Several entirely new rigs were created for use in TWO. The Squetch Rig, FACE and Hand Gizmo were incorporated into the TWO Characters to help Animators create believable characters.


Key Groups

What it does : Force's keyframes for a group of bones via an ON/OFF pose.

How it works: Takes advantage of the new V13 IK/FK auto constraint keying feature. Using dummy constraints and Null to define what bones to key and what type of key frames to set.

Characteristics

Speed : Can turn a ten step process into a one step process. E.g. setting keys for all the F.A.C.E nulls or blocking out an animation quickly. Ect.

Efficiency : Could possibly save setting thousands of extra keys. Especially if filters are not used correctly. Key Groups only sets keys that are needed for the bone. E.g. A control bone that can only be rotated will only be set with rotation keys. This helps keep the curve editor cleaner and easier to use..

Simplicity : It’s easy to set up new bone groups and modify existing groups. You don’t have to worry about what filters or bone modes to use. It doesn’t matter how many groups or what kind of groups you make. The actions will work on another model with different groups or without key groups. So you can customize to your liking. Easy to transfer groups to other models.

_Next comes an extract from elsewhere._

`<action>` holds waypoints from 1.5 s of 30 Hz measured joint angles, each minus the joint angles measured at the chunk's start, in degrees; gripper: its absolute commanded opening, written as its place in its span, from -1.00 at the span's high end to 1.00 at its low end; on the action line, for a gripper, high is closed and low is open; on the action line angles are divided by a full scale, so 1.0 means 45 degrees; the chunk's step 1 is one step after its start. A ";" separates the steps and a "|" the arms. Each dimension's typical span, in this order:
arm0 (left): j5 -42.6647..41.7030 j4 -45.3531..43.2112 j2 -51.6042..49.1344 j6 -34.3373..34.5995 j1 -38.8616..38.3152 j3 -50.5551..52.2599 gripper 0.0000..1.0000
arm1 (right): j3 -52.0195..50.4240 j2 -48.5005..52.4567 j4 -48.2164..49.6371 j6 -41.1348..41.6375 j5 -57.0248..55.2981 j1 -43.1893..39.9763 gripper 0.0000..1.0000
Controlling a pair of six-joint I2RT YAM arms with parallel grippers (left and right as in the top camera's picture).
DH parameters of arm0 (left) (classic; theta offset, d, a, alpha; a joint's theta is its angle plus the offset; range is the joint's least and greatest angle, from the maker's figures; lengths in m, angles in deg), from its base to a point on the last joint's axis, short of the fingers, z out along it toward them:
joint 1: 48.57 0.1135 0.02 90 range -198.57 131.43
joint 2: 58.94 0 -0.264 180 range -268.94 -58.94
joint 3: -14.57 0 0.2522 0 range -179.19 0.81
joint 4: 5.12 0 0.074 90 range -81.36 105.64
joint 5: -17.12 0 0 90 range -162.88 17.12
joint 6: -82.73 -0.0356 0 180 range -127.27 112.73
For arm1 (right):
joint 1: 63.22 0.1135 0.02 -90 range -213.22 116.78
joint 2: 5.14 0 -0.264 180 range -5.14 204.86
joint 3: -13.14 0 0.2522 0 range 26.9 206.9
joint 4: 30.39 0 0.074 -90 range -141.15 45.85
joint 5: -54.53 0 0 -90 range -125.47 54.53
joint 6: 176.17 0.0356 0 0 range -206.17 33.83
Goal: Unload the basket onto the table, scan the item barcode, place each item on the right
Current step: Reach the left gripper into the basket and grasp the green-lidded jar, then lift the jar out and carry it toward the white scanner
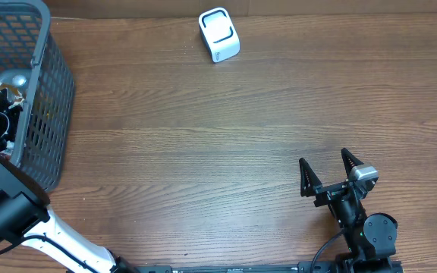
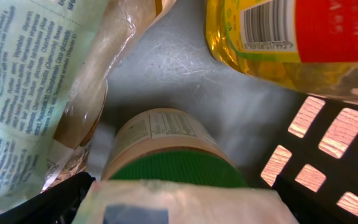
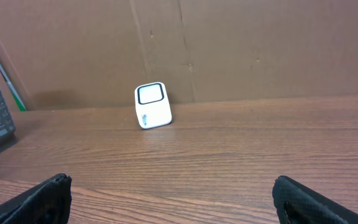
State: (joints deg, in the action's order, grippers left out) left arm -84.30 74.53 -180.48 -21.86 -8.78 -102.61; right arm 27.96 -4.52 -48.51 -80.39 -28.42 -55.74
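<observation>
The left gripper (image 2: 185,198) is down inside the grey plastic mesh basket (image 1: 51,91) at the far left of the brown wooden table (image 1: 203,152). Its jaws stand wide, one on each side of a pale, soft-looking packet with a dark blue patch (image 2: 222,200). Whether they press on the packet cannot be told.

Just beyond the packet lies a jar with a green ribbed lid and a beige label (image 2: 166,140). A pale green printed bag (image 2: 23,93) lies to the left, and a bottle of yellow oil with a red label (image 2: 303,43) to the right.

The step in hand looks like picking an item out. To do it well, the grip should take the packet alone, squarely across its width, and lift straight up so the jar and bag are not dragged along.

The small white box scanner with a dark-rimmed window (image 1: 218,34) stands far across the table, well apart from the basket. The packet's barcode is not visible, so it must be found and turned toward that window.

The right gripper (image 1: 323,158) rests near the right with its jaws spread and nothing between them.
</observation>
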 measured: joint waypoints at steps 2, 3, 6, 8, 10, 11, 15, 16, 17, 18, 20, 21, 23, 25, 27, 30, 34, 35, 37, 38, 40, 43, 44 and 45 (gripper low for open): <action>0.0000 -0.0039 -0.0053 -0.0005 0.0000 0.0000 -0.84 | 0.0000 0.0000 -0.0005 0.0005 -0.0005 0.0000 -1.00; 0.0000 -0.0044 -0.0058 -0.0010 0.0000 0.0000 -0.83 | 0.0000 0.0000 -0.0005 0.0005 0.0000 0.0000 -1.00; 0.0000 -0.0068 -0.0058 -0.0010 0.0000 0.0000 -0.77 | 0.0000 0.0000 -0.0005 0.0010 0.0005 0.0000 -1.00; 0.0000 -0.0097 -0.0058 -0.0010 0.0000 0.0000 -0.67 | 0.0000 0.0000 -0.0010 0.0005 0.0000 0.0000 -1.00; 0.0015 -0.0112 -0.0058 -0.0034 0.0000 0.0000 -0.56 | 0.0000 0.0000 -0.0010 0.0005 0.0000 0.0000 -1.00; 0.0005 -0.0131 -0.0058 -0.0058 0.0000 0.0000 -0.51 | 0.0000 0.0000 -0.0010 0.0000 0.0000 0.0000 -1.00; 0.0015 -0.0131 -0.0058 -0.0092 0.0000 0.0000 -0.37 | 0.0000 0.0000 -0.0010 0.0005 0.0000 0.0000 -1.00; 0.0015 -0.0136 -0.0058 -0.0092 0.0000 0.0000 -0.34 | 0.0000 0.0000 -0.0010 0.0005 0.0005 0.0000 -1.00; 0.0010 -0.0136 -0.0058 -0.0087 0.0000 0.0000 -0.28 | 0.0000 0.0000 -0.0005 0.0000 -0.0005 0.0000 -1.00; 0.0010 -0.0136 -0.0058 -0.0083 0.0000 0.0000 -0.23 | 0.0000 0.0000 -0.0010 0.0005 -0.0005 0.0000 -1.00; 0.0015 -0.0155 -0.0053 -0.0083 0.0000 0.0000 -0.16 | 0.0000 0.0000 -0.0005 0.0005 0.0000 0.0000 -1.00; 0.0015 -0.0151 -0.0053 -0.0083 0.0000 0.0000 -0.16 | 0.0000 0.0000 -0.0015 0.0000 -0.0005 0.0000 -1.00; 0.0015 -0.0121 -0.0053 -0.0053 0.0000 -0.0015 -0.15 | 0.0000 0.0000 -0.0005 0.0005 -0.0005 0.0000 -1.00; 0.0015 0.0063 -0.0058 0.0034 0.0000 -0.0126 -0.10 | 0.0000 0.0000 -0.0005 0.0005 0.0000 0.0000 -1.00; 0.0024 0.0568 -0.0121 0.0199 0.0000 -0.0457 -0.08 | 0.0000 0.0000 -0.0010 0.0005 0.0000 0.0000 -1.00; 0.0063 0.1443 -0.0282 0.0495 0.0000 -0.1617 0.00 | 0.0000 0.0000 -0.0010 0.0000 -0.0005 0.0000 -1.00; 0.0092 0.2686 -0.0340 0.1039 0.0000 -0.4459 0.18 | 0.0000 0.0000 -0.0015 0.0000 0.0000 0.0000 -1.00; 0.0117 0.2943 -0.0340 0.1209 0.0000 -0.5207 0.23 | 0.0000 0.0005 -0.0010 0.0000 0.0000 0.0000 -1.00; 0.0102 0.3478 -0.0340 0.1569 0.0000 -0.7004 0.31 | 0.0000 0.0000 -0.0005 0.0000 0.0000 0.0000 -1.00; 0.0112 0.3740 -0.0340 0.1768 0.0000 -0.7961 0.37 | 0.0000 0.0000 -0.0005 0.0005 -0.0005 0.0000 -1.00; 0.0092 0.4133 -0.0340 0.2191 0.0000 -0.9593 0.49 | 0.0000 0.0000 -0.0010 0.0005 0.0000 0.0000 -1.00; -0.0214 0.4813 -0.0335 0.2895 0.0000 -1.1657 0.59 | 0.0000 0.0000 -0.0015 0.0000 0.0000 0.0000 -1.00; -0.0427 0.5037 -0.0301 0.3099 -0.0010 -1.2196 0.59 | 0.0000 0.0000 -0.0015 0.0005 0.0000 0.0000 -1.00; -0.0680 0.5299 -0.0301 0.3293 -0.0015 -1.2701 0.59 | 0.0000 0.0000 0.0000 0.0005 0.0000 0.0000 -1.00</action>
State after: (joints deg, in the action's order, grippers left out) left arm -87.36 98.37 -181.83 -7.04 -8.84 -159.76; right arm 27.96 -4.52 -48.51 -80.36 -28.42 -55.74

How to use: In an action or choreography open pose slider window select Key Groups tab. You will see some bone groups. Every time you turn the pose ON or Off it will set predefined keys for the Group. If you are using the timeline tack the bones folder in the action or choreography.

How to set up a new group.

1. Make a new ON/OFF pose 2. Select a control bone 3. If the bone can only be rotated add a “orient like” constraint and constrain to “key Groups Null” then set the enforcement to 0% 4. If the bone can be translated also. add a “translate to” constraint the same way. 5. Rename the pose and in the properties panel drag pose into the Key Groups folder.

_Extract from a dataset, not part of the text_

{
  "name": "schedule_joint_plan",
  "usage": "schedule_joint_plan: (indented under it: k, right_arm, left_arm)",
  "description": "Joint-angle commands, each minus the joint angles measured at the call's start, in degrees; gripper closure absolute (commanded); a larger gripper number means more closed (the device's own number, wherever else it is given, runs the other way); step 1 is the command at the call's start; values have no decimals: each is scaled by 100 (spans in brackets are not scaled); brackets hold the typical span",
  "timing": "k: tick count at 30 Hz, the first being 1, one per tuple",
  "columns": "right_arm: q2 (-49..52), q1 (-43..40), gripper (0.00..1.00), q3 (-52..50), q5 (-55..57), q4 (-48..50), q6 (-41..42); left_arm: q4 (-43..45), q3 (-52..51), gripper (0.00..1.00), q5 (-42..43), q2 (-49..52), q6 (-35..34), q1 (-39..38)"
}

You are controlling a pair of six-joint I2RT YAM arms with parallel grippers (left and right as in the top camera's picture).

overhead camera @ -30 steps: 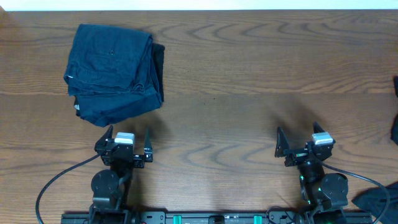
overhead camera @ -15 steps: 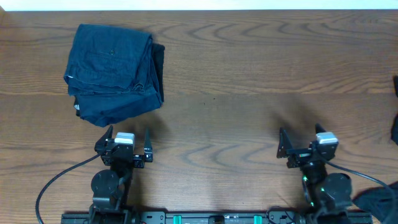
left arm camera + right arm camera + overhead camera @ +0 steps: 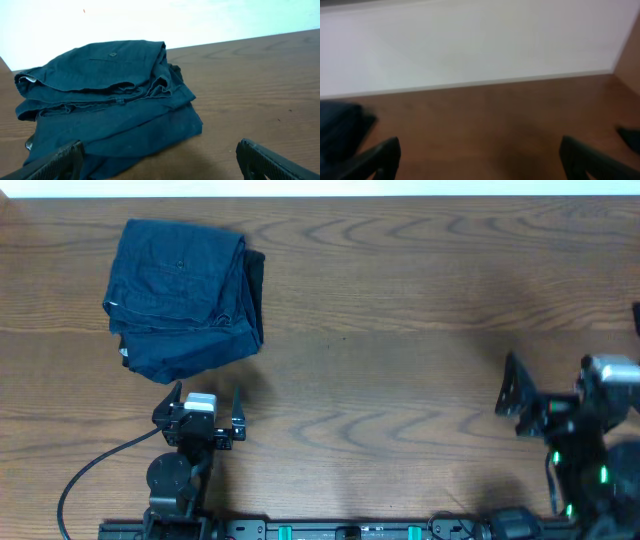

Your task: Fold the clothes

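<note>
Denim-like dark blue garments lie folded in a pile (image 3: 183,295) on the brown wooden counter (image 3: 400,280), and everything else is placed from that pile. The left gripper (image 3: 208,394) sits just on the near side of the pile, towards the robot's base, apart from the cloth. Its jaws stand wide and hold nothing. In the left wrist view the pile (image 3: 107,100) fills the space ahead, its layers stacked unevenly and a lighter hem showing at one end. The left gripper (image 3: 160,167) shows there only as two dark fingertips at the bottom corners, bare wood between them. The right gripper (image 3: 560,395) is well apart from the pile, far across the counter near its opposite edge, and it is blurred from overhead. The right wrist view is soft too. It shows the right gripper (image 3: 480,167) with its jaws spread wide over bare wood and empty. Of the black T-shirt (image 3: 636,318) only a dark sliver shows, at the counter edge farthest from the pile. A similar dark scrap (image 3: 630,136) sits at the side of the right wrist view, too small to tell its lie or its folds.
</note>
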Motion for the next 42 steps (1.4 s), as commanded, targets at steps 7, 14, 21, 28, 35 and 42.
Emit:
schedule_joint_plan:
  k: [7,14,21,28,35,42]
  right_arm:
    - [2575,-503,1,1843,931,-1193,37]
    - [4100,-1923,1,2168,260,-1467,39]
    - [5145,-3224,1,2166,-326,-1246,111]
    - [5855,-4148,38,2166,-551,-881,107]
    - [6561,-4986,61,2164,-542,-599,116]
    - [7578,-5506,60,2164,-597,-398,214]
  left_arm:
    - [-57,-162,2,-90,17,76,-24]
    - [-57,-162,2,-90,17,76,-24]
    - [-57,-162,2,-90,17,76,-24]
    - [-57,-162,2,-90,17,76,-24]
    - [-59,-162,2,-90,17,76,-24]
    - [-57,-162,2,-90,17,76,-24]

Technical Director's Comments

Bob Croucher wrote the Key Groups and Drag and Drop Poses features and offers the following advise concerning their usage:

Pros and Cons

The majority of what is accomplished with key groups can be accomplished by creating a simple pose, with keyframes created on the bones which you want to key. Place translate keys, on some bones, rotate keys on others, scale on others, or combinations of these on others. Now to generate these keys on a new action you can just drag this pose (you can even drag poses from the pose slider window) onto the action or chor window. This pose will be pasted into your current action at the current frame. To do manual hold keys later in the action, you can use force keyframe with "all model", and since the correct keys already exist, new keys will be dropped on these channels.

Much time has been spent in discussion describing why Key Groups are cool. All of these statements are true. I won't repeat all those benefits here. Most of the benefits also apply to Drag/Drop poses.

Advantages of Drag/Drop Poses:

  • Drag/Drop Poses are easier to create than Key Groups. (no Nulls, no Constraints)

When it is time to use them, it takes just one step instead of two, just drag/drop instead of Turn ON then OFF.

  • Drag/Drop Poses are easier to understand how they work, since it is not a side effect of an obscure feature.
  • Drag/Drop Poses are lightweight, and add nothing to the realtime evaluation speed of the model. The only cost is paid at the time the pose is dropped. Key groups add permanent constraints to every bone upon which they act. These constraints have to be evaluated at every frame. You may see a list of these constraints by selecting the bone's transform and choosing Select/Driver. Key groups also require additional Null bones. Every bone added to a model is another one to traverse and evaluate at every frame. This lightweight vs heavyweight issue is the single biggest advantage of Drag/Drop poses.
  • It is a painless process to convert Key-Group poses to Drag/Drop poses, but not the other way around. To create them, create a new action, use the key group pose (turn it ON, then OFF), now delete the key group's pose channel you just created, but leave all the keys it created. Now use the Action/Create Pose menu. This new pose, is a drag/drop style pose containing the same channels. You can now delete the Key-Group pose and rename your newly created Drag/Drop pose appropriately.
  • Drag/Drop poses can create channels on pose motion, muscle motion, and any other animatable property, whereas Key-Groups can only create motion on the types of channels that constraints affect. Those are Translate, Scale, and Rotate channels.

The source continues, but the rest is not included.